§ Exercise instructions:
For the material that follows, list every line containing the word "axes".

§ Source material:
---------------

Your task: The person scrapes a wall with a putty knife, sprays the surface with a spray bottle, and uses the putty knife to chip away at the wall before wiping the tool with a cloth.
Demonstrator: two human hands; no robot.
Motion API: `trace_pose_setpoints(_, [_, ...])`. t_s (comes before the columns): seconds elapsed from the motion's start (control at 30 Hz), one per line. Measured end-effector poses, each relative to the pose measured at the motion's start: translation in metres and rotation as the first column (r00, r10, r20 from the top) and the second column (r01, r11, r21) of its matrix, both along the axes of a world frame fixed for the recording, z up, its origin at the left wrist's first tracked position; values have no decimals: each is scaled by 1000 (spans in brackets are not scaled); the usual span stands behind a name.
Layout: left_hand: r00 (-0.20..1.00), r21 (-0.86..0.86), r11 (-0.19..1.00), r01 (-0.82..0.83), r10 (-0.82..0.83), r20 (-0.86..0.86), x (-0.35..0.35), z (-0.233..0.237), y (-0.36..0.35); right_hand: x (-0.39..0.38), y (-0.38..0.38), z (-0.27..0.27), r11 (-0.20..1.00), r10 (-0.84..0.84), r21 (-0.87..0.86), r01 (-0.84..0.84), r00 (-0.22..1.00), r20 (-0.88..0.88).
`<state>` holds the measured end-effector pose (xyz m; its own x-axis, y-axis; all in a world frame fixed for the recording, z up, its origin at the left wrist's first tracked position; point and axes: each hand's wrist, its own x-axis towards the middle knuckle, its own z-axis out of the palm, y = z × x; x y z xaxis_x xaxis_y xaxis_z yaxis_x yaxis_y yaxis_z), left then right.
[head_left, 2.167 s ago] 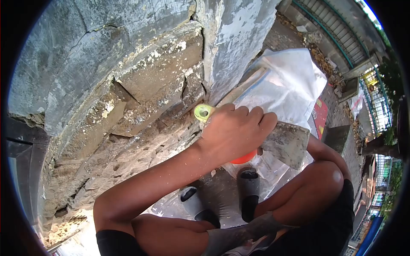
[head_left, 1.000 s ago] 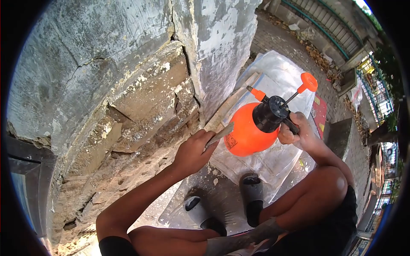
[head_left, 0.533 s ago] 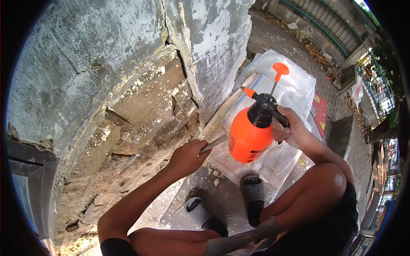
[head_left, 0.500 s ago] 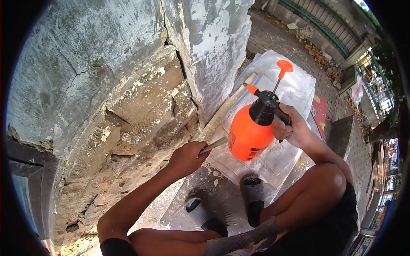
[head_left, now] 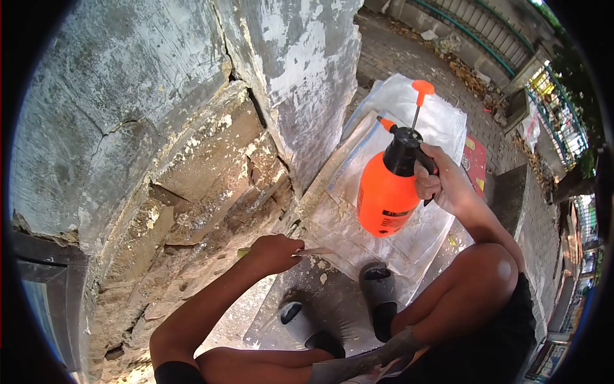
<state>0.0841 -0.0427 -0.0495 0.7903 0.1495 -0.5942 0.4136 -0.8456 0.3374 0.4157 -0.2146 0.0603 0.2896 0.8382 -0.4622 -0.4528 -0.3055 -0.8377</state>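
Note:
My right hand (head_left: 431, 175) grips the black handle of an orange pump spray bottle (head_left: 387, 200). The bottle hangs over a white sheet, its pump rod raised and its orange nozzle pointing towards the wall. My left hand (head_left: 274, 255) is closed around a scraper (head_left: 314, 251). Its thin flat blade sticks out to the right, and a bit of yellow-green handle shows behind the fist. Left of this hand is the broken lower part of the wall, with bare stone (head_left: 208, 160) and crumbling plaster flakes. The scraper does not visibly touch the wall.
A cracked grey wall (head_left: 147, 64) with a corner pillar (head_left: 313, 83) rises on the left. White sheeting (head_left: 441, 115) covers the ground ahead, strewn with debris near the wall. My slippers (head_left: 377, 285) rest on a grey board. A red item (head_left: 473, 163) lies beyond the sheet.
My left hand has dropped slightly and turned, so the scraper blade now lies nearly level instead of angled upward. The spray bottle has shifted a little to the right and rotated.

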Motion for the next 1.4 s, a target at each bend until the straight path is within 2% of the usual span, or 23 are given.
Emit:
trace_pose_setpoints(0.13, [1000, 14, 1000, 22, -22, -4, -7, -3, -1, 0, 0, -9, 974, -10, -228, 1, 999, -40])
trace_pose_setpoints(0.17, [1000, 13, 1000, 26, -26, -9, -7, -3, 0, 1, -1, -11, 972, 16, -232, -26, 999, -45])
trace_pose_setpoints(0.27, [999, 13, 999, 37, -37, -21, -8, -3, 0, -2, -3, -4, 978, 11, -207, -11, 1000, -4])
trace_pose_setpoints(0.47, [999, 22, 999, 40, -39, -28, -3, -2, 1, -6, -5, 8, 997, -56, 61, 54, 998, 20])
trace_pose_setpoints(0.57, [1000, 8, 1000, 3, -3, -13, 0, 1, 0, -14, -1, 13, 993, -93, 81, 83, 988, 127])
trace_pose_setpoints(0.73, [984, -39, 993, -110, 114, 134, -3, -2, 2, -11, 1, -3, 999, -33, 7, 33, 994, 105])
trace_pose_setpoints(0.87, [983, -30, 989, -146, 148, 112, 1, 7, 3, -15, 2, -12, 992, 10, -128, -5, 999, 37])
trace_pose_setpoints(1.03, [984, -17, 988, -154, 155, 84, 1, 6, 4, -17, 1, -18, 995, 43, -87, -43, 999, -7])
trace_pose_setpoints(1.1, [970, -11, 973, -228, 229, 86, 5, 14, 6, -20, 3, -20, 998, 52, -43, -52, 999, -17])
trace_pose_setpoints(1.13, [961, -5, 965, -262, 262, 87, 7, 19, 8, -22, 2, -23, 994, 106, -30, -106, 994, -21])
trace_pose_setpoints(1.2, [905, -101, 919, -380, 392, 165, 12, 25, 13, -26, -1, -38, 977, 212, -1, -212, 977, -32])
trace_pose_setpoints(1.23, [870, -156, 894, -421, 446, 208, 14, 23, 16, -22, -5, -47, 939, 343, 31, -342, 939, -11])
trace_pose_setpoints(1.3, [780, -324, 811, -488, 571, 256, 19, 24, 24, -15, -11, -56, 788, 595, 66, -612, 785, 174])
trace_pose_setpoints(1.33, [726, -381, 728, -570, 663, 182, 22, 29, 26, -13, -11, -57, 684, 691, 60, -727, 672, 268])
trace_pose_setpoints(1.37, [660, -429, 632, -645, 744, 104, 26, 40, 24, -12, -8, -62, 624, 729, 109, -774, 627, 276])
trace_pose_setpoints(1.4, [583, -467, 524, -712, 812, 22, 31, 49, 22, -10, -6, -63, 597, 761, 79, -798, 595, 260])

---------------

§ Output of the exercise:
Motion API: `trace_pose_setpoints(_, [_, ...])`. t_s (comes before the columns): seconds elapsed from the motion's start (control at 30 Hz), one per line. Measured end-effector poses, each relative to the pose measured at the motion's start: translation in metres and rotation as the first column (r00, r10, r20 from the top) and the second column (r01, r11, r21) of its matrix, both along the axes of a world frame fixed for the recording, z up, its origin at the left wrist's first tracked position; values have no decimals: each is scaled by 1000 (spans in brackets are not scaled); the usual span stands behind a name.
`<state>` holds the measured end-effector pose (xyz m; its own x-axis, y-axis; all in a world frame fixed for the recording, z up, its origin at the left wrist's first tracked position; point and axes: each hand's wrist, its own x-axis towards the middle knuckle, its own z-axis out of the palm, y = z × x; x y z xaxis_x xaxis_y xaxis_z yaxis_x yaxis_y yaxis_z), left then right.

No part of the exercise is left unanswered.